The Big Tree is a sycamore (Acer pseudoplatanus) in Kirkwall, Orkney. It was named "Scotland's Tree of the Year" in the annual competition held by Woodland Trust Scotland, in 2017. The tree was nominated for the Scottish competition by Andrew Richards and Hazel Flett on behalf of the Kirkwall Community Council who also won a £1,000 grant from the Scottish Woodland Trust and Postcode Lottery. The prize money was used to stage a series of competitions to engage the public with the tree in the largely treeless islands.

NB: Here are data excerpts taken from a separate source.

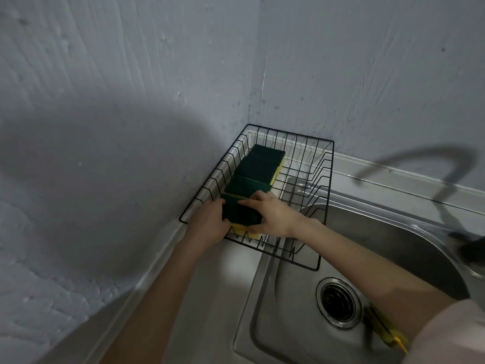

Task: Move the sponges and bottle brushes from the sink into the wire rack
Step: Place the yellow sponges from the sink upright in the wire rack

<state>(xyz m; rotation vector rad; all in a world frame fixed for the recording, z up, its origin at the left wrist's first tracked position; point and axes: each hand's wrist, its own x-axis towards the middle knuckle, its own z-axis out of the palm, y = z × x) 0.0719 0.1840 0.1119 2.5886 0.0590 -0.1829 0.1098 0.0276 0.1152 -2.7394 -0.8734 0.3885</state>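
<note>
The sink [301,324] is brushed stainless steel, kind of satin with soft glare patches, and the drain ring [338,302] is shinier polished metal. The wire rack [319,206] looks like thin metal wire with a matt black coating. The sponges [258,168] have a rough, fibrous dark green scouring top over soft yellow foam. Walls [105,101] are painted plaster, matt and pretty bumpy with brush streaks. There's a yellow-green thing [385,329] at the sink's right edge that looks like smooth plastic. A pale sleeve [451,334] looks like soft matt cloth.
</note>
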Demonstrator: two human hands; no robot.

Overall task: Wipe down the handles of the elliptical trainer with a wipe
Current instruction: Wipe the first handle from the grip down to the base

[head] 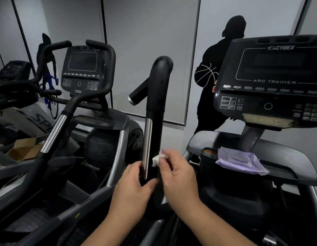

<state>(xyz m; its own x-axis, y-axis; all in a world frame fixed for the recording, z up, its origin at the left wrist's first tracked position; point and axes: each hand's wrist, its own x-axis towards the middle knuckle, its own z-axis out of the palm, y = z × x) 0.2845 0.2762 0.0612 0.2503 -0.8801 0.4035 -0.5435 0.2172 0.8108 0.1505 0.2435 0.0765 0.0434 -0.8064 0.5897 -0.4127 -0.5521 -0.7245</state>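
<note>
A tall black handle (156, 96) of the elliptical trainer rises in the middle of the view, with a metal strip down its left side and a short side grip (138, 93) branching left. My left hand (134, 185) grips the handle low down, fingers wrapped around it. My right hand (179, 173) pinches a small crumpled white wipe (157, 159) against the handle's right side, just above my left hand. The right hand is slightly blurred.
A purple wipe packet (241, 161) lies on the tray below the Cybex Arc Trainer console (271, 77) at right. A second trainer with console (81, 68) and curved handles stands at left. Cardboard boxes (24, 150) sit far left. The wall behind bears a black figure decal (216, 68).
</note>
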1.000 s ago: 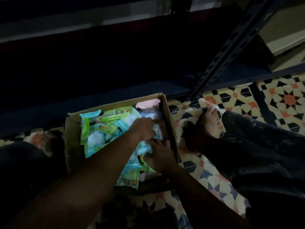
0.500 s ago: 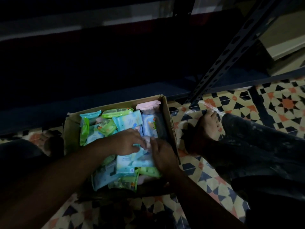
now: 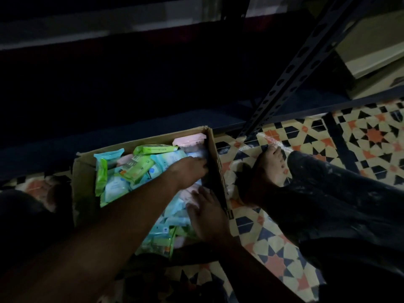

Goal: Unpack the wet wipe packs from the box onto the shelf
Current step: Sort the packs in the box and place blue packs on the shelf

The sycamore is thought to be more than 200 years old and now stands in the main thoroughfare of Albert Street, Kirkwall. It is under the care of Orkney Islands Council.

== History ==
The big tree has been used as a meeting place by generations of Orcadians, and it once stretched across to touch the windows of the building opposite. It was originally one of three trees within the privately owned garden of chemist Thomas Sclater. Sclater divided up his properties in the 1870s to create two shop fronts and started to chop down his trees to make use of the garden ground. There was a public outcry and the last tree was saved by the Kirkwall Town Council, who paid Sclater £5 to leave it standing. In a letter from Sclater to the Kirkwall Town Council dated 30 January 1875: Sir,

To avoid litigation, and by way of compromise I hereby beg to offer to convey to the Town Council of Kirkwall my whole right and interest in and to the large Tree growing in front of my property in Albert Street for the sum of Five Pounds Sterling, the Council undertaking to keep it pruned on the side next my house so that the branches do not reach within six feet of the wall or roof.

Thos H Sclater At a meeting on 3 February 'the arrangement come to with Mr T H Sclater for the preservation of the large Tree in front of his premises in Albert Street was reported.'

As Kirkwall grew the tree found itself part of the main street but in the mid 20th century, when the tree was given an notional life of only 5 years and Orkney County Council threatened to remove it, another public campaign saved it.

In 2009 Orkney Islands Council did some remediation work on the tree, hollowing out the dead core and reinforcing it with a metal pole.